Directed by Stephen Daldry
Starring Rooney Mara, Martin Sheen, Wagner Moura, Selton Mello, Rickson Tevez, Eduardo Luis and Gabriel Weinstein
In UK Cinemas January 30th, 2015

by Joanna Orland

Heavily influenced by Slumdog Millionaire and City of God, the director of Billy Elliot presents Trash – the story of three charismatic impoverished children who find themselves up against the corrupt Rio police force.  Written by Richard Curtis and then translated into Portugese, Trash has a uniqueness about it, firmly planting itself within Brazilian culture, but emanating a much more lightweight British positivity a la Billy Elliot / Slumdog Millionaire.

Raphael and Gardo live in an actual dump, with their friend Rato inhabiting nearby sewers.  Raphael stumbles upon a wallet that belonged to now deceased Jose Angelo, who had something that the corrupt police want, and now they’re after the three boys in order to get it.  The boys seek guidance from the local priest (Martin Sheen) and visiting English teacher (Rooney Mara) in their quest to become rich, but moreso to do the right thing.

Director Daldry invests everything this film has to offer in these three children, going as far as to let their personalities influence the story.  He carefully cast exactly the right young boys in these roles, all of whom had no previous acting experience, none of whom is even likely to have ever set foot in a cinema.  While the film is primarily interpreted as an action or drama to an English speaking audience, Daldry has stated that in Brazil, Trash is often regarded as a comedy, all due to the boys’ performances and use of language.  Mixing fast-paced adventures across Rio with more intimate addressing the camera scenes, the young characters are fully realized and immediately adored by the audience.  They are an infectious delight to watch on screen.

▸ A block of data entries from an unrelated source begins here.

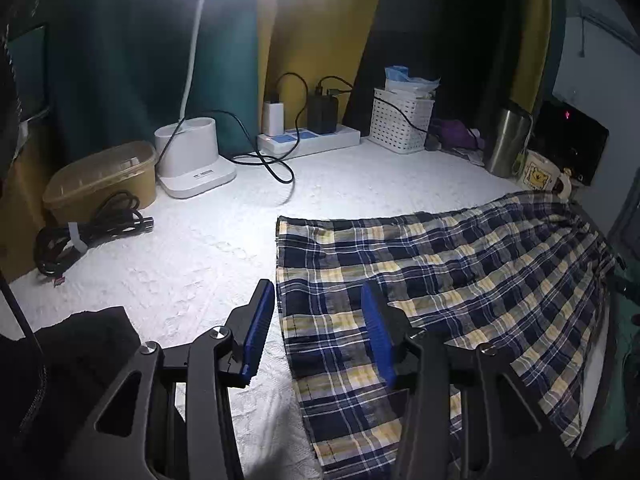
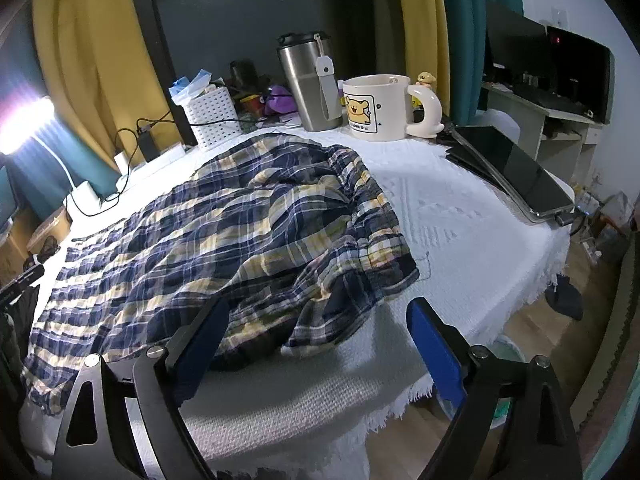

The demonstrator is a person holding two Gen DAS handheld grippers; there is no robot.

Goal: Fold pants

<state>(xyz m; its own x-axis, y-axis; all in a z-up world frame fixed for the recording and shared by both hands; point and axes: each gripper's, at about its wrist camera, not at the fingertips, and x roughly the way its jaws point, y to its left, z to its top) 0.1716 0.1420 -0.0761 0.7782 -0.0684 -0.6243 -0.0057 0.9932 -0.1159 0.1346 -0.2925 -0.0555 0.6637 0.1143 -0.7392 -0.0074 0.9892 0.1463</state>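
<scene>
Navy, white and yellow plaid pants (image 1: 440, 272) lie spread across the white tablecloth (image 1: 192, 272). In the left wrist view my left gripper (image 1: 316, 292) hovers open over the pants' straight left edge, its blue pads on either side of that edge and not pressing the cloth. In the right wrist view the pants (image 2: 240, 232) are rumpled at the near end, with a loose corner by the table's front. My right gripper (image 2: 320, 312) stands wide open above that corner, and nothing is gripped.
At the back stand a white lamp base (image 1: 192, 156), a power strip (image 1: 308, 140), a white basket (image 1: 400, 124), a steel tumbler (image 2: 310, 84) and a bear mug (image 2: 380, 108). A dark tablet (image 2: 516, 168) lies at the right; a cable bundle (image 1: 92, 232) at the left. The fringed table edge (image 2: 400, 400) is near.
</scene>
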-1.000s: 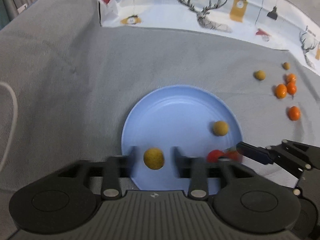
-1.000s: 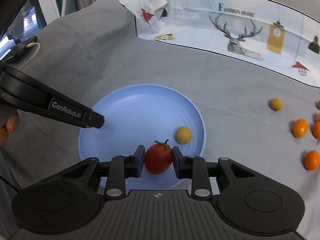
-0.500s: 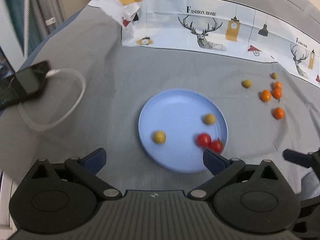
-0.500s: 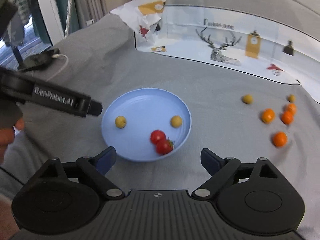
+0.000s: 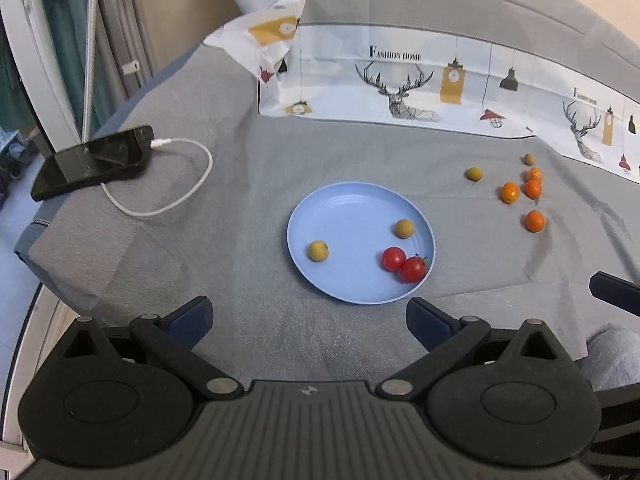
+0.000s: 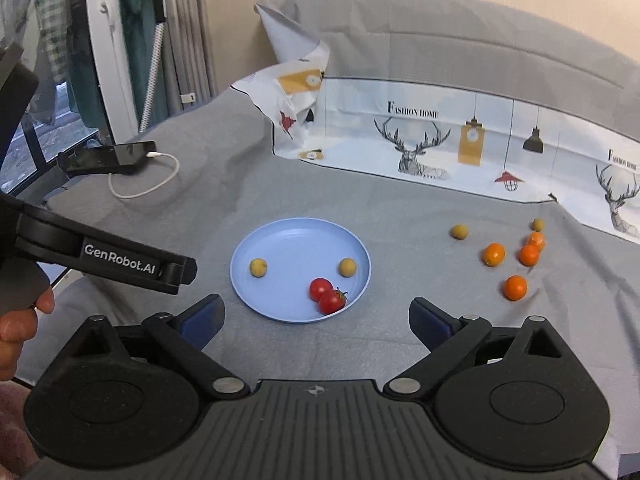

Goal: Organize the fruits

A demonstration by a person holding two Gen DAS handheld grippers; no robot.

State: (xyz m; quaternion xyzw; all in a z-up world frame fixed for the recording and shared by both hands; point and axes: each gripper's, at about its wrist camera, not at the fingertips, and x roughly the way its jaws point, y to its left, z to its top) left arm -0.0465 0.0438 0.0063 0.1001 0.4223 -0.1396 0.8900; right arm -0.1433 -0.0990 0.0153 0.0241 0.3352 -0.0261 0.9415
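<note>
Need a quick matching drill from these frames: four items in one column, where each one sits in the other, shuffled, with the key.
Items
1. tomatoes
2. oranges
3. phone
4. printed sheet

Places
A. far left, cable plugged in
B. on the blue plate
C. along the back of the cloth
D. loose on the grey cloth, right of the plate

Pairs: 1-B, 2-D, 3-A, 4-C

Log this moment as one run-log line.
left tongs: open, empty | right tongs: open, empty | blue plate: two tomatoes, two yellow fruits | cloth: four orange fruits, two yellow
</note>
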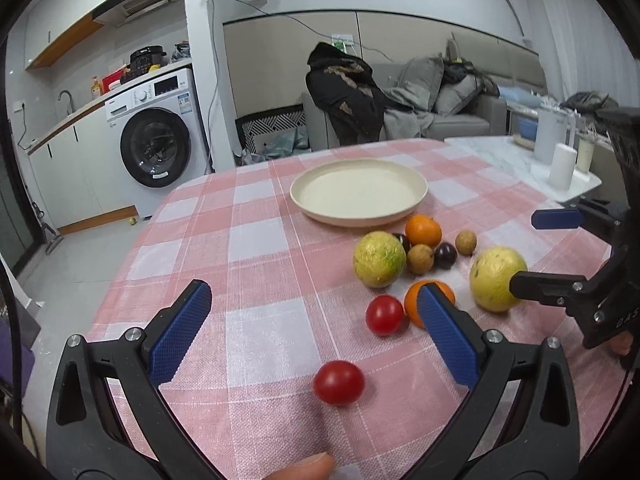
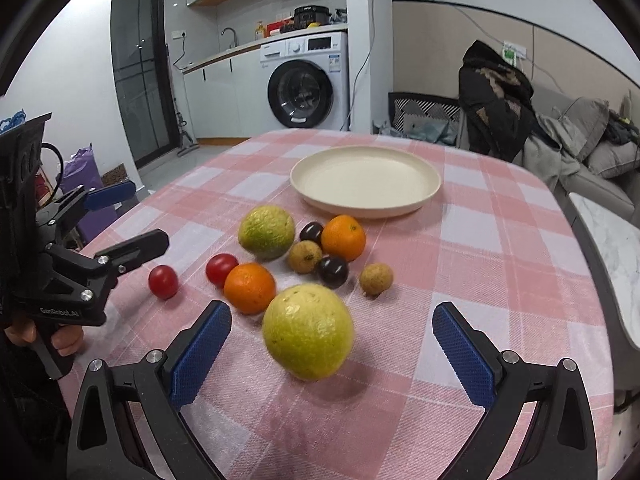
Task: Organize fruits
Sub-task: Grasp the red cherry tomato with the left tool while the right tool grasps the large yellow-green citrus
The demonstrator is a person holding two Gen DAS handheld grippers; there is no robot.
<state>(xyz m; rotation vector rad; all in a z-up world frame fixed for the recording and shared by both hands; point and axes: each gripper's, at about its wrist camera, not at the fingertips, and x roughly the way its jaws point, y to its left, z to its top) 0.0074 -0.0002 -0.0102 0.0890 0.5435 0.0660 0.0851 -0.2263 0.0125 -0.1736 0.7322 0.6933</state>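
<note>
Scene: a worktop (image 2: 500, 240) under a pink-and-white checked cloth, with an empty cream plate (image 2: 365, 178) at its far side and loose fruit in front of it.
Fruit: all of it lies on the cloth, none on the plate. Two yellow-green guavas (image 2: 308, 330) (image 2: 266, 232), two oranges (image 2: 250, 287) (image 2: 343, 237), two red cherry tomatoes (image 2: 163, 281) (image 2: 220, 268), two dark plums (image 2: 333, 271) (image 2: 311, 232) and two small brown longans (image 2: 376, 279) (image 2: 305, 256).
Left gripper (image 1: 316, 332): fingers spread wide and empty, low over the cloth, with the nearest tomato (image 1: 339, 382) lying between them.
Right gripper (image 2: 332, 356): fingers also spread and empty, bracketing the near guava without touching it.
Step, as judged: both tools lined up for a first pick; nothing moved to the plate yet.
Risk: round fruit on cloth rolls easily. A finger that nudges the guava before closing could send it into the near orange and the tomatoes, scattering the cluster. The tomato is small and soft; an off-centre or hard pinch could squirt it sideways or split it. The two grippers work close together and could collide.
Writing: "GenRobot.AI" is legible on the left gripper's body in the right wrist view. Letters on the right gripper's body in the left wrist view are cut off, and the washing machine (image 2: 306, 80) labels are too small to read.
</note>
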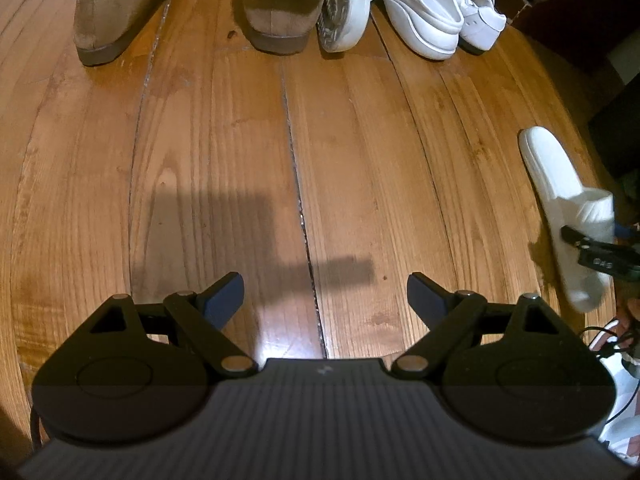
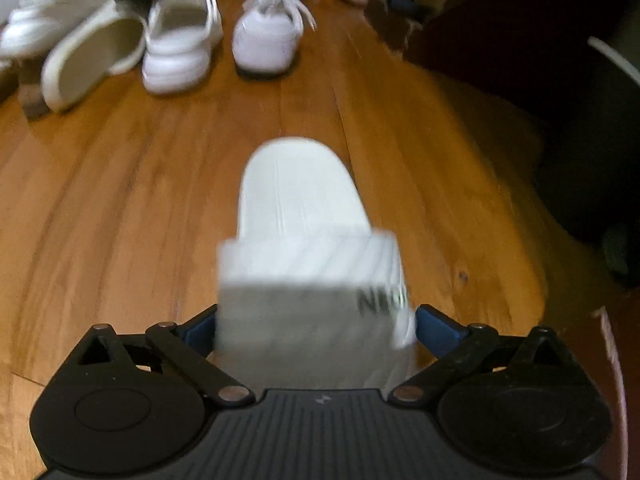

This is a solid and enjoyable film, held together by not just the charisma of the boys, but their refusal to give up when they realize they’re on the verge of discovering something so important, it is life-changing.  Their pursuit of doing the right thing not only instills faith in their local jaded priest, but also in an audience who are tired of watching the bleak output of regular Awards Season fare.

While the energy is high and acting charismatic, the harsh reality of life in the favelas of Rio is not merely glossed over.  The trash heaps, landfills, corruption and danger feels very real, and these boys are thrust right into the centre of it.  The film emanates a toxicity of corruption and classism, but somehow remains optimistic and life-affirming rather than being a serious social exploration.

Charm, charisma, humour and heart, Trash feels way too fresh to be throwaway.